廊下で泣いてはいけない。母に心配をかけてはいけない。侯爵様を困らせてはいけない。そう思ったのに、涙は止まらなかった。
侯爵様はひどく不器用に、ハンカチを差し出した。
「泣くな」
命令のような慰めだった。
ミーナはハンカチを受け取らず、自分の袖で涙を拭いた。
「エレノア様が、ミーナのなまえもかわいいって言いました」
「……そうか」
「侯爵様は、リネリア様に、そう言いましたか」
ミーナは言ってから、怖くなった。
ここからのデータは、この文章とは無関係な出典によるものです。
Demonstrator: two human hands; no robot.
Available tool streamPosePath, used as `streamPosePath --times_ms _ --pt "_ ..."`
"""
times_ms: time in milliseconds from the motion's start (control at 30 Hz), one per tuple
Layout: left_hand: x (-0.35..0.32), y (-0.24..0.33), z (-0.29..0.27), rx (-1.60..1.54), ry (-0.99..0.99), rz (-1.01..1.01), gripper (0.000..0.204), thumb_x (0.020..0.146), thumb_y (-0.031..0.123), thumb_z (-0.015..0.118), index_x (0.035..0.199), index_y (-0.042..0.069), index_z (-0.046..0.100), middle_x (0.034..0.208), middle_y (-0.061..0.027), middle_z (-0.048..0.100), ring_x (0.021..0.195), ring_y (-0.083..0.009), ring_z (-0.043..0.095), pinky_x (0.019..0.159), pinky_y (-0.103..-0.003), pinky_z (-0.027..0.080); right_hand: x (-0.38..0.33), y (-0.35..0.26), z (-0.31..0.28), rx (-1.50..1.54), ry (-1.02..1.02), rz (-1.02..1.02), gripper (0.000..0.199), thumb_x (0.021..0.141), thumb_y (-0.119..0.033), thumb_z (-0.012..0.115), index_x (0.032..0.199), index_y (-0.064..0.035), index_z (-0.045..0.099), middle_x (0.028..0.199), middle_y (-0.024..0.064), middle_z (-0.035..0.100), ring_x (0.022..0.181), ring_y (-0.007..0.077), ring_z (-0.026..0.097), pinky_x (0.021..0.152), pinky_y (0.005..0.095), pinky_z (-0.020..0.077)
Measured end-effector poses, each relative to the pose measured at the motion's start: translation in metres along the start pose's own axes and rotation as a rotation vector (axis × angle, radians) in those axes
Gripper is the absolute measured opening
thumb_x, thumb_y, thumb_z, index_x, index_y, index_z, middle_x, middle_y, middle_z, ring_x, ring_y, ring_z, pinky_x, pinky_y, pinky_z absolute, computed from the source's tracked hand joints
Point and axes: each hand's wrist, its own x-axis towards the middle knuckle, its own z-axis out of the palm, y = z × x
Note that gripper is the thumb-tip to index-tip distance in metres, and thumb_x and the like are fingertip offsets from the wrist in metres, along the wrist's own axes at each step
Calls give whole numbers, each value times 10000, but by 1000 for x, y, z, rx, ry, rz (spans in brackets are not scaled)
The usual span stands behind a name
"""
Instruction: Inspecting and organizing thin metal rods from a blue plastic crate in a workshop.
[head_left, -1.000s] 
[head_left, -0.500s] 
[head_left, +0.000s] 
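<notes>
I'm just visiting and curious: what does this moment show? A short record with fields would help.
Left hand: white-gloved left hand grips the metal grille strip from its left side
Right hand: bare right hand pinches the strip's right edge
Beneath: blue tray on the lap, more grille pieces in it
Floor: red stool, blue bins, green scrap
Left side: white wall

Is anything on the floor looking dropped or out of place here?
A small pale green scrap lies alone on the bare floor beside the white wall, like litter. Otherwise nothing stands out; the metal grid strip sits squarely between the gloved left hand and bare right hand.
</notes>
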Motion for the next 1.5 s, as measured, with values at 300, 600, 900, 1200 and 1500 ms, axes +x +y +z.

子どもが大人にこんなことを聞いてはいけないのかもしれない。
けれど侯爵様は怒らなかった。
彼は手の中の布を見た。
「覚えていない」
小さな声だった。
ミーナはその答えが、怒鳴られるより悲しいと思った。
翌朝、ミーナは母に言った。
「お母さま。ミーナは、ミーナのままでいたいです」
セシリアは最初、困った顔をした。
それから、靴下の刺繍を見て、唇を噛んだ。
「そうね」
母はミーナを抱きしめた。
「ごめんなさい。お母さま、少し間違えたわ」
ミーナは母の肩に顔を埋めた。
母が間違えたと言うのを、初めて聞いた。
その日の午後、セシリアはエレノアへ二通目の手紙を書いた。
侯爵家の上質な便箋ではなく、自分の鞄に残っていた薄い紙で。
そこには、こう書かれていた。
ミーナは、ミーナのままでいたいそうです。